Encontró el mismo escenario por el que paseaba todos los días, aunque con una única diferencia: el silencio había inundado todo espacio a su alrededor.
Avanzaba, avanzábamos juntos, al igual que los días anteriores. Aprisionado contra su pecho, crecían los latidos de su corazón, devorando los resquicios de cobardía que yacían de la infinita angustia.
Recuerdo cómo, por última vez, recorrió cada letra mientras quedaban impregnadas sus lágrimas. Siendo lo único que añoraría, me dejaron sus manos en el suelo, abandonándome.
Quedó su cuerpo paralizado, dejando que las ráfagas de viento rozaran sus mejillas. Temblaron sus piernecillas, quedando el resto del cuerpo estático, paralizado.
En la nube de silencio que envolvió aquel espacio, apenas se distinguían sus sollozos. Mientras el resto se hallaban centrados en las lecciones de una sola voz, sus ojos memorizaban cada hermoso detalle que alcanzaba a distinguir desde las alturas.
En un instante, la apacible calma estalló.

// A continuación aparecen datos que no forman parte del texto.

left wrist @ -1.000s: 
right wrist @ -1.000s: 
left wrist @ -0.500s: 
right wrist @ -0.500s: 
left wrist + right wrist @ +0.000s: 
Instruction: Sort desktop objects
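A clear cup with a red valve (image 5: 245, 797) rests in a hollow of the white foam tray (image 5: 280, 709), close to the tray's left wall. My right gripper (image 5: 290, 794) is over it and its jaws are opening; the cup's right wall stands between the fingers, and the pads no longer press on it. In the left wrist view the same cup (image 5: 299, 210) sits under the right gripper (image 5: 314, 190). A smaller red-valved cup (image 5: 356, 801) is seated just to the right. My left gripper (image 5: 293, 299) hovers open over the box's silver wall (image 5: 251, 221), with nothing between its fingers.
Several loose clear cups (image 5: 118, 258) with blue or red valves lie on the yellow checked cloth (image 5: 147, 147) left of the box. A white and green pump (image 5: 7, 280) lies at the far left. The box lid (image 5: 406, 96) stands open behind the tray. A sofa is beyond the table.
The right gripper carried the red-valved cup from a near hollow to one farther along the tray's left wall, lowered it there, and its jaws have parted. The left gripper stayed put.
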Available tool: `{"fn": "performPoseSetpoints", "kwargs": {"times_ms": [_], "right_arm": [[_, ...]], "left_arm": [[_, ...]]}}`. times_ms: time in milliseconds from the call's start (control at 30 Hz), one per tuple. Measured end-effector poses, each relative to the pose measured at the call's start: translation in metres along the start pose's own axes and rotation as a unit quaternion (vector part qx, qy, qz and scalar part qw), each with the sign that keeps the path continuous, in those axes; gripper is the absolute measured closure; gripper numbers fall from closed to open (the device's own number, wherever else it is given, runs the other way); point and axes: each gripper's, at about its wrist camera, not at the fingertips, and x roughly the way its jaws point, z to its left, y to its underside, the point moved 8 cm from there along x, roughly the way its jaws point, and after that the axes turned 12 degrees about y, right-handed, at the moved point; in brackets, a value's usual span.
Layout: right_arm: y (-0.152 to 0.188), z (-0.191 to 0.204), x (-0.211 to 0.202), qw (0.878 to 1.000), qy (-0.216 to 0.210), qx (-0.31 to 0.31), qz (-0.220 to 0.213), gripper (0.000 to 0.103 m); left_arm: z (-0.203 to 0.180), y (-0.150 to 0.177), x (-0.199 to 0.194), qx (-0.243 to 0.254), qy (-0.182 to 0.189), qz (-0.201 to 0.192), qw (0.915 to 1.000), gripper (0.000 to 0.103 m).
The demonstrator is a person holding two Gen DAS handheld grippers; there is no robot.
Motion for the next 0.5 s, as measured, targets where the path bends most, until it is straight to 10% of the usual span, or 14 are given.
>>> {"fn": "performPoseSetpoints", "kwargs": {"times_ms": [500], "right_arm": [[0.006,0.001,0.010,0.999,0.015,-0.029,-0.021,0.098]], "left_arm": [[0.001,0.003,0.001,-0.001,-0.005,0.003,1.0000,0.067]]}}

Cayó de forma consecutiva, como piezas de dominó, desatando el pánico en cada aula.
Lo único que se lograba distinguir en aquella jauría de gritos espantados, fueron los apresurados lloriqueos que parecían ahogarse conforme avanzaban hacia el escenario.
Un cuerpo inerte, desinflado y de cráneo casi inexistente fue la imagen que, grabada a fuego, quedó en la memoria colectiva, y en la mía.
Quedé en el suelo, pisoteado por curiosos y atemorizados que trataban de hacer hueco entre el tumulto. Sn embargo, cuando alcanzaban la primera fila, era tal el vuelco que revoloteaba sus corazones que desearon, aunque demasiado tarde, no haberse levantado jamás de la silla.
Aquel día mis letras, las letras, lloraron. Sin lágrima capaz de solventar el desastre, lo único que me queda es rodearme entre sus brazos endebles bajo dos metros de tierra. Ahí, aunque no pueda recurrir a mí, las historias siempre le acompañarán; las letras dejarán de llorar.